* **REQUIREMENT**: Each line that includes the word "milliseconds" should be copied from the records.

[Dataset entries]

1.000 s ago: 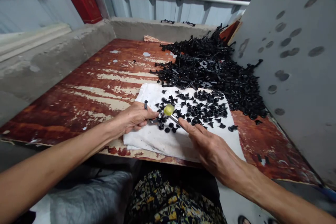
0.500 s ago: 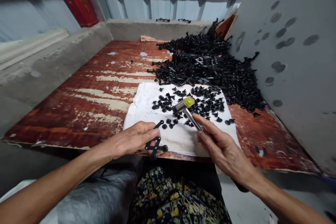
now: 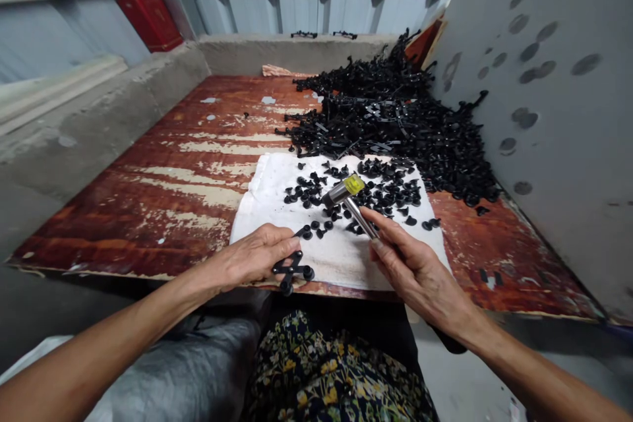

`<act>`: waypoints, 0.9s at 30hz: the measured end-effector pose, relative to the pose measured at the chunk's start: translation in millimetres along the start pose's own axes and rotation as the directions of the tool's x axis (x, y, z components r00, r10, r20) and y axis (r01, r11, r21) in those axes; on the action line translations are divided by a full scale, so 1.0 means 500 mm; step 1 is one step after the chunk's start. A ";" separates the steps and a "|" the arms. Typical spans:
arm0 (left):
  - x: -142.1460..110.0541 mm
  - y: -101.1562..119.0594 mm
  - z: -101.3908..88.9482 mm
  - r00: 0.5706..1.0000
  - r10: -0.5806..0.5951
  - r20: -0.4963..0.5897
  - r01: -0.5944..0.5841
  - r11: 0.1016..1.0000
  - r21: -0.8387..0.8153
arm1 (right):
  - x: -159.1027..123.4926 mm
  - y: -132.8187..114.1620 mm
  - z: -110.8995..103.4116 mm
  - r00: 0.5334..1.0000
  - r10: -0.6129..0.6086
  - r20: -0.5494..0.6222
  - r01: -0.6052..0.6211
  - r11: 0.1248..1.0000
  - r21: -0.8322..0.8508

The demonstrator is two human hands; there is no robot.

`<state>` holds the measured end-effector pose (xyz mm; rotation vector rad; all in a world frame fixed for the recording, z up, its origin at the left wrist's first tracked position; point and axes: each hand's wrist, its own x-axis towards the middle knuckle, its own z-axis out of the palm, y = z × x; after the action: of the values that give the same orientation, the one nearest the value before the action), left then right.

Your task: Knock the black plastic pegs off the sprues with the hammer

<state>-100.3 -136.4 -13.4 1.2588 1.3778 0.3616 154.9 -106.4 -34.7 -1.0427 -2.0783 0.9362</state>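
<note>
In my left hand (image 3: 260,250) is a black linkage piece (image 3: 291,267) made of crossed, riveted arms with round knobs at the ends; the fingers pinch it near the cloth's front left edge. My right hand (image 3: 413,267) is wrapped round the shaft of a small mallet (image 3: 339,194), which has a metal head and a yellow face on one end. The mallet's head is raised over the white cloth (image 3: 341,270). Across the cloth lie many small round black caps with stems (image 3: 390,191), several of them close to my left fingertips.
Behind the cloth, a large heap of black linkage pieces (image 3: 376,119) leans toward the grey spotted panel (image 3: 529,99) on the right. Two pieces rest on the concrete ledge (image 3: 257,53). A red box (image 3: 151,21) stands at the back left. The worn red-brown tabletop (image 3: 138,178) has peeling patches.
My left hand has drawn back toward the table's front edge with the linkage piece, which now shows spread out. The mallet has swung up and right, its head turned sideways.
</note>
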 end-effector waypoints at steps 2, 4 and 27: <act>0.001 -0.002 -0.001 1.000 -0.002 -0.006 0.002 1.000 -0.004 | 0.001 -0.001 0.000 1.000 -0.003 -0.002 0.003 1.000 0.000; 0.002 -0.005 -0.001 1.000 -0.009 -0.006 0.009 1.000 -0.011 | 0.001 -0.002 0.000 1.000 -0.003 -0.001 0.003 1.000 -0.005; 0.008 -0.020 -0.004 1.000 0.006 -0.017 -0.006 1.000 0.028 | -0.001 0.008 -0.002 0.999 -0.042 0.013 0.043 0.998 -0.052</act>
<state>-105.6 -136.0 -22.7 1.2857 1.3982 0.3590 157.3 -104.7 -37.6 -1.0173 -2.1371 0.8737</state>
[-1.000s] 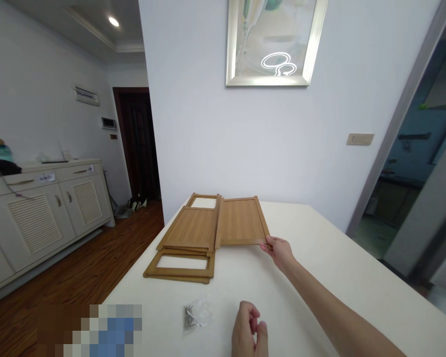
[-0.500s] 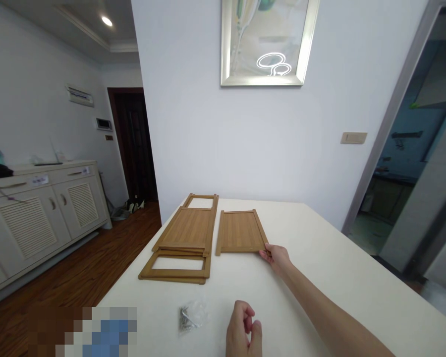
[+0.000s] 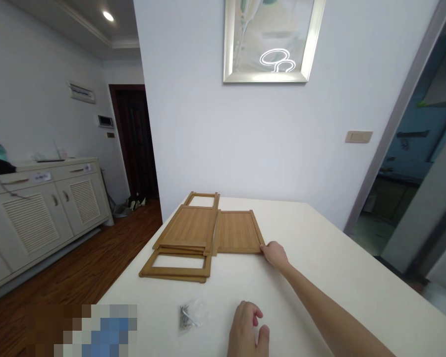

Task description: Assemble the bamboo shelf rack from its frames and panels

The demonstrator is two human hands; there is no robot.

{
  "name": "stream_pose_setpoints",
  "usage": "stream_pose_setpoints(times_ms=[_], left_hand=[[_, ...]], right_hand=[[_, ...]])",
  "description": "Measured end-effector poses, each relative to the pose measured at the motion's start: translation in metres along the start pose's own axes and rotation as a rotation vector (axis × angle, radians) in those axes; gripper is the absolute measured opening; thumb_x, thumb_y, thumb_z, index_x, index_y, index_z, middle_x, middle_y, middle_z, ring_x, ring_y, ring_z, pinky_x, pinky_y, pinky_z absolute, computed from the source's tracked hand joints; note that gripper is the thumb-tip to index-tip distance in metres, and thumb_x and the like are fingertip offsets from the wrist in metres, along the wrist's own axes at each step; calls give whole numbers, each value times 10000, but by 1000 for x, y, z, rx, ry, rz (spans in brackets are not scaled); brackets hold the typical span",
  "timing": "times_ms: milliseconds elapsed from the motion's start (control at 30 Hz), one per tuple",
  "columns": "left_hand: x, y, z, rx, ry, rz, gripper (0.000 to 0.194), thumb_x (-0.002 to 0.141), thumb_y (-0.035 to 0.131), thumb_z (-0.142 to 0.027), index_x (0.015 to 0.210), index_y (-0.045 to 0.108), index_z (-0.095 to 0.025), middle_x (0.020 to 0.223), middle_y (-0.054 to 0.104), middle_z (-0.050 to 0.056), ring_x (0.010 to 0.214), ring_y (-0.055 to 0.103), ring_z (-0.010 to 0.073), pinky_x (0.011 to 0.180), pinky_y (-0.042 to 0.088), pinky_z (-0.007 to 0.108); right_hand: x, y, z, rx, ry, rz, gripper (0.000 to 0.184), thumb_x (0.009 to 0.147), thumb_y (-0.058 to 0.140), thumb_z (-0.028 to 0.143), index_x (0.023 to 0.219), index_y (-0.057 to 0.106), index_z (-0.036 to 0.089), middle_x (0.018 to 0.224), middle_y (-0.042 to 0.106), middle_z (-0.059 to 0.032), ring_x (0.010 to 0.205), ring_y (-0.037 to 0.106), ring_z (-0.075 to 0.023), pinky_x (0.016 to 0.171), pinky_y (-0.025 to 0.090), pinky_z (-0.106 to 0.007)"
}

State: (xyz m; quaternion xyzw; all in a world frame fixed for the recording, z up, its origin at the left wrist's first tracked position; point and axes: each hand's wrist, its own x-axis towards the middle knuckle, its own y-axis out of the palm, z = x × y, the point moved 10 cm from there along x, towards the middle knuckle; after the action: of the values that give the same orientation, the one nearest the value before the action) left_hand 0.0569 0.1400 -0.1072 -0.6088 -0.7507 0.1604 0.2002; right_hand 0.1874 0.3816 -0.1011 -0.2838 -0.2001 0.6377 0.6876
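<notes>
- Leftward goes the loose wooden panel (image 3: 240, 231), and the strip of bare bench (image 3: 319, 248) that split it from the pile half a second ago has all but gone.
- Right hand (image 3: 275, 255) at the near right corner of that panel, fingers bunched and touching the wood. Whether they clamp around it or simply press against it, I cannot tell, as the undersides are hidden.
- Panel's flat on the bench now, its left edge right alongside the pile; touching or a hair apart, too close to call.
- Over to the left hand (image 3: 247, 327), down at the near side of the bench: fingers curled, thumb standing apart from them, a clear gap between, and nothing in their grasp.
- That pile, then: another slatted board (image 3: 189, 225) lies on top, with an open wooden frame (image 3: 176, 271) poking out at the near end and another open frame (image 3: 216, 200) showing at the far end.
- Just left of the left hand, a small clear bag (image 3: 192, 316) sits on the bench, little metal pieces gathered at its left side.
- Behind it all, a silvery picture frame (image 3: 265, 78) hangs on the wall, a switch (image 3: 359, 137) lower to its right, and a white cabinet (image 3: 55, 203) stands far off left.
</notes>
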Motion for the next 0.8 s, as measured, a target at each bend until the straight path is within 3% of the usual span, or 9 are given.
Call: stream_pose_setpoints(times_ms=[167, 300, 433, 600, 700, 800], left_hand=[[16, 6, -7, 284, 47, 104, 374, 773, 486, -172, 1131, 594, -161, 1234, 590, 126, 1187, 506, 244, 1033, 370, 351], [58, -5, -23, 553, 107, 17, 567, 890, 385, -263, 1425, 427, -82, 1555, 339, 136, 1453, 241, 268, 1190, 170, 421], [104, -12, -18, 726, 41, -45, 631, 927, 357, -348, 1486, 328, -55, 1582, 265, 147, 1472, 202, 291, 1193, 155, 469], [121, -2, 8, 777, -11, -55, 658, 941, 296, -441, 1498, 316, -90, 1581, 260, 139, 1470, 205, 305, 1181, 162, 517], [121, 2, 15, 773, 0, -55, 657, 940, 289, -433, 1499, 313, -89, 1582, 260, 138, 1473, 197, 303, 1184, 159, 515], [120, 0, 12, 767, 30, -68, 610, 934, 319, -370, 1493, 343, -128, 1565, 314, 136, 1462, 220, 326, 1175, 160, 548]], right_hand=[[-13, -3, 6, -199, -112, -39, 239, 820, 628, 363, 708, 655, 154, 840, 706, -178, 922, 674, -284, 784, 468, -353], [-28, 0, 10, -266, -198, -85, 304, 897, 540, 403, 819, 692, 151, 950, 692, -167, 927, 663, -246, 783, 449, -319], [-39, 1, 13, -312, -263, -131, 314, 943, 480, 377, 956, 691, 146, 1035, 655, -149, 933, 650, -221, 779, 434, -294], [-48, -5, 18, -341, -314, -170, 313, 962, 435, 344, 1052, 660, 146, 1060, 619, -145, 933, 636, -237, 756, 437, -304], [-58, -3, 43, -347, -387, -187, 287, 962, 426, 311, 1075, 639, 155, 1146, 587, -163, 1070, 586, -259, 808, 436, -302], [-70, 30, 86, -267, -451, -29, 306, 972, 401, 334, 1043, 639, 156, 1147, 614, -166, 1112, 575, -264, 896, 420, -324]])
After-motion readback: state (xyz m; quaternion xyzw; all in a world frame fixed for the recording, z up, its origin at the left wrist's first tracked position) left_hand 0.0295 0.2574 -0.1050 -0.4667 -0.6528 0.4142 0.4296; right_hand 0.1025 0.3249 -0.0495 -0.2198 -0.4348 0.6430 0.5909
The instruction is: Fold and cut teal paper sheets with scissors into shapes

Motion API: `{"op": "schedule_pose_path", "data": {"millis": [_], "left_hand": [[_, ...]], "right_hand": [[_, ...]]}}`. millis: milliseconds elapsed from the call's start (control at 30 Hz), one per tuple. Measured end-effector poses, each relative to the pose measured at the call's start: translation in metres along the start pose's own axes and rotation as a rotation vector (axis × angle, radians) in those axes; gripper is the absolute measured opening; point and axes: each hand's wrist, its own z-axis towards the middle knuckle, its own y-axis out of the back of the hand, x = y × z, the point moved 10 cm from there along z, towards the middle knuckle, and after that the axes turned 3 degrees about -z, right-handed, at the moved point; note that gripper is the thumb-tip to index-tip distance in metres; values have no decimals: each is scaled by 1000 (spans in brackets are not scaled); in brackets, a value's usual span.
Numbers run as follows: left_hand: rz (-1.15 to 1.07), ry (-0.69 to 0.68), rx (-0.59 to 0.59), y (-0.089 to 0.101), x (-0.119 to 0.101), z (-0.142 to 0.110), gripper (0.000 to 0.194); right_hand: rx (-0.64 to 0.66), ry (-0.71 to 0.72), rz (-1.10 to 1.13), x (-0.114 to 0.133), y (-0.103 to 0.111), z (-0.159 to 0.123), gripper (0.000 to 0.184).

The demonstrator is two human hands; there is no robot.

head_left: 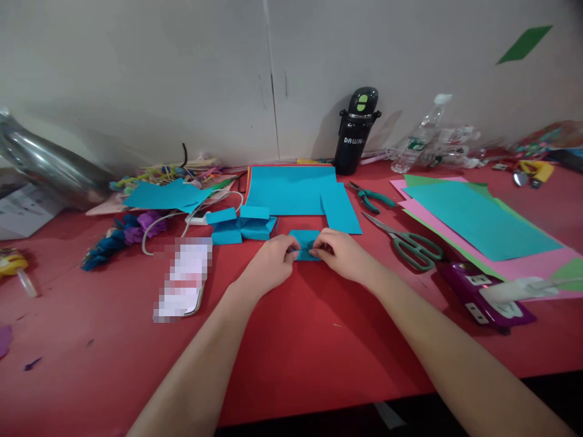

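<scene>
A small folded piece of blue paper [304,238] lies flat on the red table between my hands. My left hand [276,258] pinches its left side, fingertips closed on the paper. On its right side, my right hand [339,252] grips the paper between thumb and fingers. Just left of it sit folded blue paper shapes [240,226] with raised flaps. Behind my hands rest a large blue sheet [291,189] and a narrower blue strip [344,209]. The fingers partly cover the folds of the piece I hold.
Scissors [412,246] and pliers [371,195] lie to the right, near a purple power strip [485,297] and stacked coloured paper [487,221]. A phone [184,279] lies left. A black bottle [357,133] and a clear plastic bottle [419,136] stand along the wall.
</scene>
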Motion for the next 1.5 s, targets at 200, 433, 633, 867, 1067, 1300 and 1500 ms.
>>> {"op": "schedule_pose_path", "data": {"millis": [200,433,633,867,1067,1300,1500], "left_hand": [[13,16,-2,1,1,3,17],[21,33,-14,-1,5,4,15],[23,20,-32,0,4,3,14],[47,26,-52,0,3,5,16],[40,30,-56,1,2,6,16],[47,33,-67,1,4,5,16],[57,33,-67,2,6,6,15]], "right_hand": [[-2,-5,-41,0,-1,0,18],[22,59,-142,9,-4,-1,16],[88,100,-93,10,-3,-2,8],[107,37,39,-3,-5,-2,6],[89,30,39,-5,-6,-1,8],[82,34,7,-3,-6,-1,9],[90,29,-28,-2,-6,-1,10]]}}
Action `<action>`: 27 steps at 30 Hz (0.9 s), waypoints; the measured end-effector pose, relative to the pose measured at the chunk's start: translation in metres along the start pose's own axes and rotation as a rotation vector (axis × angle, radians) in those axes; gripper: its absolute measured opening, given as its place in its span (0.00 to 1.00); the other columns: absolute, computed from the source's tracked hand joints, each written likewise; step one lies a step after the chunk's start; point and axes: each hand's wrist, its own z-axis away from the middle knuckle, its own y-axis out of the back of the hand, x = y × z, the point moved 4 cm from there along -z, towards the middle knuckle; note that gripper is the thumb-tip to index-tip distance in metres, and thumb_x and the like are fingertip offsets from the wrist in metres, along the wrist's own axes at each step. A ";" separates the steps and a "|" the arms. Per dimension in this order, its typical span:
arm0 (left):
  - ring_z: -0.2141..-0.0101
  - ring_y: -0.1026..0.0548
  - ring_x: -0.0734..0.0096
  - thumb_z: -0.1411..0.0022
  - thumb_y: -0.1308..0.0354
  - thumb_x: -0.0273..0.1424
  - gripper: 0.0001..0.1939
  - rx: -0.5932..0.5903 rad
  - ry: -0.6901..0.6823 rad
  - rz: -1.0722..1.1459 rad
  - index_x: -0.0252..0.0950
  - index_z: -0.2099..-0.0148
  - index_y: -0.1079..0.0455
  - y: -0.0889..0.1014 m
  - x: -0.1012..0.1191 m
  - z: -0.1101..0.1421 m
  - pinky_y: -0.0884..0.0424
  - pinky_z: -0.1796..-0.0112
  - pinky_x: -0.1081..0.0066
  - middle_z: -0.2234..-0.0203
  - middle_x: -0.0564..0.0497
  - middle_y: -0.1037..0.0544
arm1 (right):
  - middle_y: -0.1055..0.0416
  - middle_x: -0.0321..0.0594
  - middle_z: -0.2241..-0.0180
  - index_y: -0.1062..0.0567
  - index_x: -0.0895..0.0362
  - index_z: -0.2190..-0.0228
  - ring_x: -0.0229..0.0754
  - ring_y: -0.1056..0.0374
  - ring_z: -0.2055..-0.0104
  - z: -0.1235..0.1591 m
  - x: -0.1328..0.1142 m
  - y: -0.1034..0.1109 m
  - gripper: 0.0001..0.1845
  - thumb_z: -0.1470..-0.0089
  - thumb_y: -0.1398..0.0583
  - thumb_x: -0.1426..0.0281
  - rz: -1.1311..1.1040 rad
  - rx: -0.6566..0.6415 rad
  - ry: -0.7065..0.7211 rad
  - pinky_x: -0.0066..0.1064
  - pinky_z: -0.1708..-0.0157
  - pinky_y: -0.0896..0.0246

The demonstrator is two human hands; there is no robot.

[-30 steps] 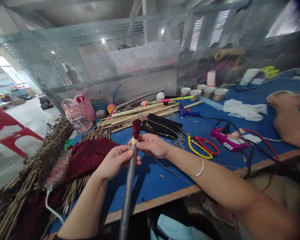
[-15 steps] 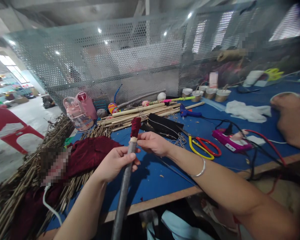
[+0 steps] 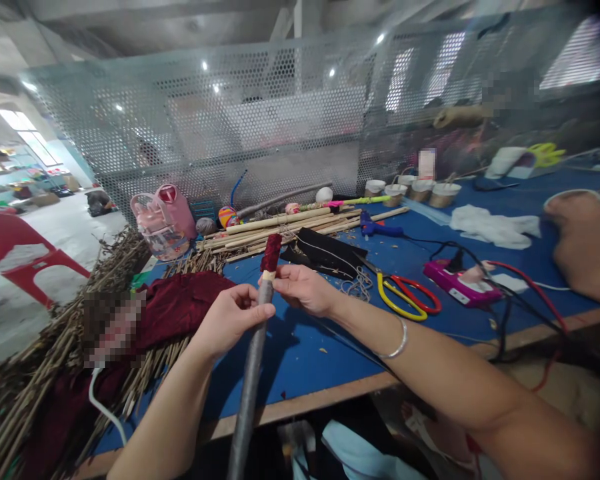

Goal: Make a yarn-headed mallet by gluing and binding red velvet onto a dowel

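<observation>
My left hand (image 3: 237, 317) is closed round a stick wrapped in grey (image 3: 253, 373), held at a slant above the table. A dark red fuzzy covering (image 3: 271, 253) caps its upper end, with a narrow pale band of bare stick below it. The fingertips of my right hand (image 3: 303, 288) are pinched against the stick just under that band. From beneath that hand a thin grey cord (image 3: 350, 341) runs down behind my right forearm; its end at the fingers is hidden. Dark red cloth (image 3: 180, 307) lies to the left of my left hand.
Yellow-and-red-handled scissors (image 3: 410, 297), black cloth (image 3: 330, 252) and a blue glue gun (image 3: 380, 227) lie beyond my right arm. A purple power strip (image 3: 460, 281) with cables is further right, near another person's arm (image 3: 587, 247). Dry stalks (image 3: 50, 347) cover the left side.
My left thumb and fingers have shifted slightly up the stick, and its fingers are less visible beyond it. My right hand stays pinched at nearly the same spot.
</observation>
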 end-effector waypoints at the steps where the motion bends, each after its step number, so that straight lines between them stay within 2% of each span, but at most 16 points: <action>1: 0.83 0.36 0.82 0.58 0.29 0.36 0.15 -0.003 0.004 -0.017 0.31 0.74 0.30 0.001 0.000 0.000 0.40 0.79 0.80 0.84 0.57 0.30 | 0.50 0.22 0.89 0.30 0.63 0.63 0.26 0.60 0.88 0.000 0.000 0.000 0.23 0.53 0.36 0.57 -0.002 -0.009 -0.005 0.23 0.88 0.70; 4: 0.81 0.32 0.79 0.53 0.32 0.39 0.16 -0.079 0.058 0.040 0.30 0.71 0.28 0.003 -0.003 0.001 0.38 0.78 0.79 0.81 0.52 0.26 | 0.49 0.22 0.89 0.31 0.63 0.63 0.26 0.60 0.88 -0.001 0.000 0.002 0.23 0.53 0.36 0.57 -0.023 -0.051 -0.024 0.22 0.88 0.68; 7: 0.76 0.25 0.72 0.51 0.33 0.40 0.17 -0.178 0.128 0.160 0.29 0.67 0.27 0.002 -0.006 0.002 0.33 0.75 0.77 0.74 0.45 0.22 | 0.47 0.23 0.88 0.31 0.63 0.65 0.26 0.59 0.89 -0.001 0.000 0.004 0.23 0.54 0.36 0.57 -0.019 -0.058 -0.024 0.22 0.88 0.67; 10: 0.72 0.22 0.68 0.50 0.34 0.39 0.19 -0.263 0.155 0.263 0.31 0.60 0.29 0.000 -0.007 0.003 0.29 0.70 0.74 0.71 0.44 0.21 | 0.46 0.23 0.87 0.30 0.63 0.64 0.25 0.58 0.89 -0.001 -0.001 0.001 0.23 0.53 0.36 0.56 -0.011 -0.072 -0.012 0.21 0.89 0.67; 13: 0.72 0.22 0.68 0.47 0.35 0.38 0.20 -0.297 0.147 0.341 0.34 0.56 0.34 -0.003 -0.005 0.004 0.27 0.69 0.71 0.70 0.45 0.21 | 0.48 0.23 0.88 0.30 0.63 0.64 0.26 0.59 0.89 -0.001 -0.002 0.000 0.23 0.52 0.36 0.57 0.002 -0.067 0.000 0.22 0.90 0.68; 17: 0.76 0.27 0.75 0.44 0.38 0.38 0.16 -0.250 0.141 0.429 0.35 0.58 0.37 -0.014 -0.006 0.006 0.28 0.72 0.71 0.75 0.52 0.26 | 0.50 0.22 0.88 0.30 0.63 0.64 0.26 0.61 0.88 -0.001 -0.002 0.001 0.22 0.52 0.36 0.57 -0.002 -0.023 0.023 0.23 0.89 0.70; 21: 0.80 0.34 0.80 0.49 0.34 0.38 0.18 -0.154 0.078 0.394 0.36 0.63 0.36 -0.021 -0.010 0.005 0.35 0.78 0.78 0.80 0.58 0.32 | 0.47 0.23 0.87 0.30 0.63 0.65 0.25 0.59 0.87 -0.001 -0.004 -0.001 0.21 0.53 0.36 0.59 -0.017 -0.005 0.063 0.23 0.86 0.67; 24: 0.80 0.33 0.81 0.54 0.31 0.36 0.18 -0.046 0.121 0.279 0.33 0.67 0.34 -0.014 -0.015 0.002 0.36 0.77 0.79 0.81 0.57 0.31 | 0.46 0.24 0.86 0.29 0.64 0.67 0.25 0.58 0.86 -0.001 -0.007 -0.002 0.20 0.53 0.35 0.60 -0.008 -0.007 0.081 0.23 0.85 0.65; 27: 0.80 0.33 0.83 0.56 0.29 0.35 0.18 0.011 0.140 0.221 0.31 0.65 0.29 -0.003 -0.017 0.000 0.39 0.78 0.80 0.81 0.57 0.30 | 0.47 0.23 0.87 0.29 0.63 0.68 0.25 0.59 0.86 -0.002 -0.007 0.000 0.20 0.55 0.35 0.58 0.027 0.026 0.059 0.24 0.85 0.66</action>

* **RESULT OF THIS TASK**:
  "timing": "times_ms: milliseconds elapsed from the motion's start (control at 30 Hz), one per tuple",
Motion API: `{"op": "schedule_pose_path", "data": {"millis": [_], "left_hand": [[_, ...]], "right_hand": [[_, ...]]}}`. millis: milliseconds elapsed from the call's start (control at 30 Hz), one per tuple. Measured end-effector poses, each relative to the pose measured at the call's start: translation in metres along the start pose's own axes and rotation as a rotation vector (axis × angle, radians) in those axes; gripper is the absolute measured opening; point and axes: each hand's wrist, its own z-axis towards the middle knuckle, its own y-axis out of the back of the hand, x = y × z, the point moved 10 cm from there along z, towards the middle knuckle, and after that the axes turned 3 degrees about -z, right-handed, at the moved point; note that gripper is the thumb-tip to index-tip distance in metres; values have no decimals: each is scaled by 1000 (spans in brackets are not scaled); in brackets, a value's usual span.

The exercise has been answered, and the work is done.